W3Cの仕様の詳細は、次に紹介するWebサイトを参照ください(*3)。
- HTML 4.01 仕様書邦訳
- W3Cにより策定されたHTML4.01の仕様書を、原本に忠実に日本語訳しています。翻訳の正確性は保証されていませんが、参考資料としての価値は充分です。
- XHTML 1.0 仕様書翻訳
- W3Cにより策定されたXHTML1.0の仕様書を、原本に忠実に日本語訳しています。翻訳の正確性は保証されていませんが、参考資料としての価値は充分です。
- NEXTindex
- 数あるHTML及びCSSの解説サイトの中でも秀逸なサイトです。W3Cの仕様書に忠実な解説もさることながら「スピードラーニング」のページは初心者向けにわかりやすく、HTML4やXHTMLについても仕様書に忠実に解説しています。
- the W3C Markup Validation Service
- HTMLやCSSの仕様書を策定しているW3Cが提供するHTML文法チェッカーです(*4)。文書が宣言している文書型に適合しているかどうかを検証することができます。
- Another HTML-lint
- HTML文法チェッカーとして利用できるだけでなく、文書型で定義されていない事柄もチェックしてくれる高機能なチェッカーです。結果は100点を満点とした減点法で採点されます。
- W3C CSS 検証サービス
- HTMLやCSSの仕様書を策定しているW3Cが提供するCSS文法チェッカーの日本語訳版です。スタイルシートが仕様に適合しているかどうかを検証することができます。
- 情報をわかりやすく伝えられる
見出しや強調等適切なマーク付けを行うことにより、スタイルシートが無効な環境や音声ブラウザにおいても文書構造を伝えることができます。
- 文書ファイルの軽量化
見た目を外部ファイルで定義して文書ファイルから分離することにより、ページが軽くなり読み込みが早くなります。とりわけ携帯電話環境においてはパケット代の軽減につながり、訪問者に無駄な出費をさせずに済みます。
- 検索エンジン最適化(SEO)
物理的にフォントの大きさや色を変えても、検索エンジンは語句の重要度を認識できません。見出しや強調等の要素で適切にマーク付けを行うことにより、重要な語句を検索エンジンにも認識させることができます(*5)。

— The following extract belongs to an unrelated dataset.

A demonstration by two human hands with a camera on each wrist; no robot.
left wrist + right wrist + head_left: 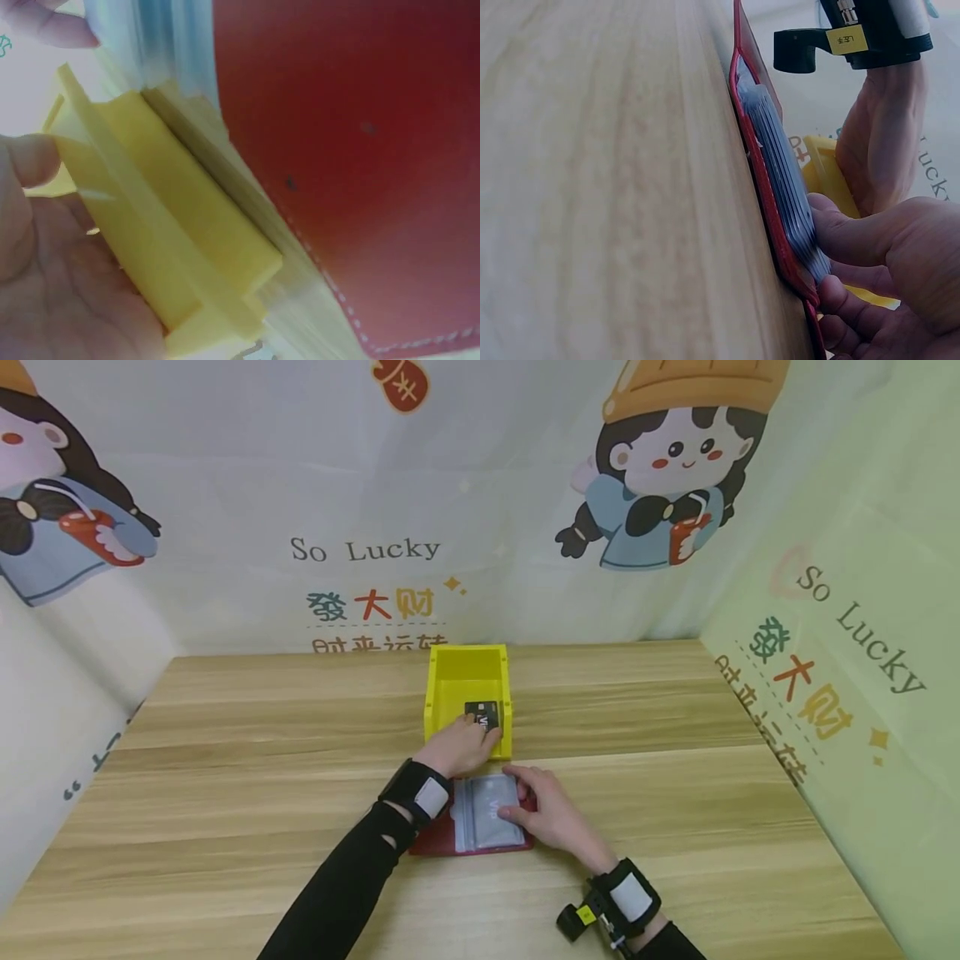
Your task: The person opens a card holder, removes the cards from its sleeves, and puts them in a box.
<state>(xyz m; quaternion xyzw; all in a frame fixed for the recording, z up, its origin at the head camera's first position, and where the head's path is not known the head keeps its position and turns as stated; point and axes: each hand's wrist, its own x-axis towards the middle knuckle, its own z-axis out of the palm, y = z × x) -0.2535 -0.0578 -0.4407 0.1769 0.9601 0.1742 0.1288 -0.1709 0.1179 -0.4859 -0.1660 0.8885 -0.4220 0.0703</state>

また、CSS及びJavaScriptの記述は検索エンジンにとって意味を為さず、テキストの価値を相対的に下げてしまいます。不要な部分を外部ファイル化することによりテキストの価値を相対的に上げ、検索で上位にランクされる可能性を高めることができます。
- 管理者の負担軽減
CSS及びJavaScriptをHTMLに直接記述している場合、修正を行う際に全てのファイルを書き換える必要があります。同一の外部ファイルを参照することにより、1つのファイルを修正するだけで全てのページを変更することが可能となり、管理更新の負担を軽減することができます。
W3C標準に準拠することは、訪問者への配慮に留まらず管理者にも有益です。日本ではW3C標準への取り組みは遅れている感が否めませんが、アメリカにおいては官公庁や企業サイトを中心に取り組みが進んでいるようです。